One of the driving forces behind these new theories of happiness is Shawn, a researcher, author of “The Happiness Advantage. According to one of my mates who read his stories, Anchor’s researches have uncovered “The Seven Principles of Positive Psychology That Fuel Success and Performance at Work.”

And here’s the best part — he. Is. Happy. To. Share.

One of the techniques Shawn suggests that will “flip the switch to capitalize on positive intelligence” is to “re-wire your brain for increased positivity.” This amazing feat can be accomplished in “as little as three weeks,” according to the happiness guru, but in your case, you might want to allot more time for the flipping process to begin. Before you can re-wire your brain, you do have to find it.

The techniques suggested to accomplish this mental remodelling project include “jotting down three things for which you are grateful.” If you can’t think of any, let me help: You’re grateful for the free non-dairy soya creamer in the coffee room, which you can sprinkle on the shoulders of your co-workers, and then rush to tell the rest of the office it’s dandruff. You’re grateful for all the office supplies you’ve pilfered from the storage room and sold on eBay.

 

Finally, you’re grateful that your manager constantly berates you, because it makes you appreciate the intermittent criticism you get from your spouse, your children and your dog.

Shawn also recommends meditating at your desk for two minutes. Or you can continue to nap at your desk for six hours, but be careful — you could miss lunch and that would not make you happy.

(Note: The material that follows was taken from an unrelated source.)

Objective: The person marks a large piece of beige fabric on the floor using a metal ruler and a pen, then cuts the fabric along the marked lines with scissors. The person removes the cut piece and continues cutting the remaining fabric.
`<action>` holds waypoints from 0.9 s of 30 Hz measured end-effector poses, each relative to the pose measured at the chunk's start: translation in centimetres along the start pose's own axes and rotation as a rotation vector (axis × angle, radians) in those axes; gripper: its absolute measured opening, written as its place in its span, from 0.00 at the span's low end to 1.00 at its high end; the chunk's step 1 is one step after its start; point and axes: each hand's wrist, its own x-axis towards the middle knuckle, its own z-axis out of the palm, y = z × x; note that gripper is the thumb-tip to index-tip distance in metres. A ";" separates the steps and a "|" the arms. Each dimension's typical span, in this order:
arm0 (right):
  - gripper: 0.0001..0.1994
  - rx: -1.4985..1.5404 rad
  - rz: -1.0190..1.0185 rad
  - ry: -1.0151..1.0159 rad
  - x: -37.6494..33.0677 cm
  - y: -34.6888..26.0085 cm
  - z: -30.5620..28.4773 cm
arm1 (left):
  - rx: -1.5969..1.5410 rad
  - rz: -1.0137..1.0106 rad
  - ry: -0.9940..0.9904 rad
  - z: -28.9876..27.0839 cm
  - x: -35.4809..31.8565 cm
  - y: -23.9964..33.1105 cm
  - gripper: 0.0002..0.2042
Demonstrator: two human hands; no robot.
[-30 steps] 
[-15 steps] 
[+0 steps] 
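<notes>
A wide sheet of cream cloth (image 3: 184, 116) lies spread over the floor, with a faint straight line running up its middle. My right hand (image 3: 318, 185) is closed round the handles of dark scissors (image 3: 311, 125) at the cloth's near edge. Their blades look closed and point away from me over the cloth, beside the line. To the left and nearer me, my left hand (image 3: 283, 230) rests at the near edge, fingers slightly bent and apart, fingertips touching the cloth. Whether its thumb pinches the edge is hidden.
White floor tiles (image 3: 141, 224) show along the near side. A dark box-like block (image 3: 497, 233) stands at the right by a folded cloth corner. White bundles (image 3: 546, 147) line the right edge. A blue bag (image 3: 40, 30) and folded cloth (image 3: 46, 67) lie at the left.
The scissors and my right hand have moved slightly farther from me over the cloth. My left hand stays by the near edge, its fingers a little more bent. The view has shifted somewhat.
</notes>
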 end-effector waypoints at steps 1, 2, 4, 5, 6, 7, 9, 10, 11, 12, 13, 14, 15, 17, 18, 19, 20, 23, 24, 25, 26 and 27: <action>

The happiness guru encourages you to “Change Your Relationship Status … with Stress.” I didn’t understand this phrasing at first, because I know how stressful it would be for you to change your intimate and intense relationship status with the lunchtime buffet at the local all you can eat Chinese buffet. Turns out author Shawn is talking about changing the way you deal with stress. His suggestion is to “pick one stressor to manage at a time, and work your way up from smaller to large victories.”

For example, you might start by giving up the stress you feel when you consider the effects of a giant meteorite crashing into Earth right before the start of “Revenge.” Then you can start working on the stress you feel when the candy machine is out of Whispers.

Or you can simply continue to do what you do now, and beat on the machine with your tiny fists. It may be futile, but it does make you happy.

Helping your co-workers also generates happiness. Research shows that providing “social support” to the losers with whom you work will make you 40 percent more likely to be promoted and feel ten times more engaged by your job. This may be news to you, since the majority of your time, like mine, at work is spent trying to sabotage your co-workers.

Please let me support you in your efforts to support your co-workers. It’s actually easy. When a fellow worker makes a negative comment about your company’s management, immediately send an email to the manager being discussed, documenting the incident in detail. The manager will then realize that your fellow worker is unhappy and quickly move to rectify the situation, using a highly supportive management technique called “firing.”

Your co-worker may be sad, but your manager will be happy, and that should make you very happy indeed.

2012 the year for resolution or resolutions…..

Of course, being a specimen of event perfection, you may feel you really don’t need to make any resolutions. After all, 2011s “try to share my witty genius with others less gifted than me,” resolution really didn’t pan out. Alternately, you could adopt the technique described by Elizabeth Bernstein and do what caring corporations do — outsource the job.

It makes sense. As Bernstein writes, “who better to tell us how to improve ourselves than someone who knows us well — perhaps better than we know ourselves — and even may be all too happy to offer up some tough love.”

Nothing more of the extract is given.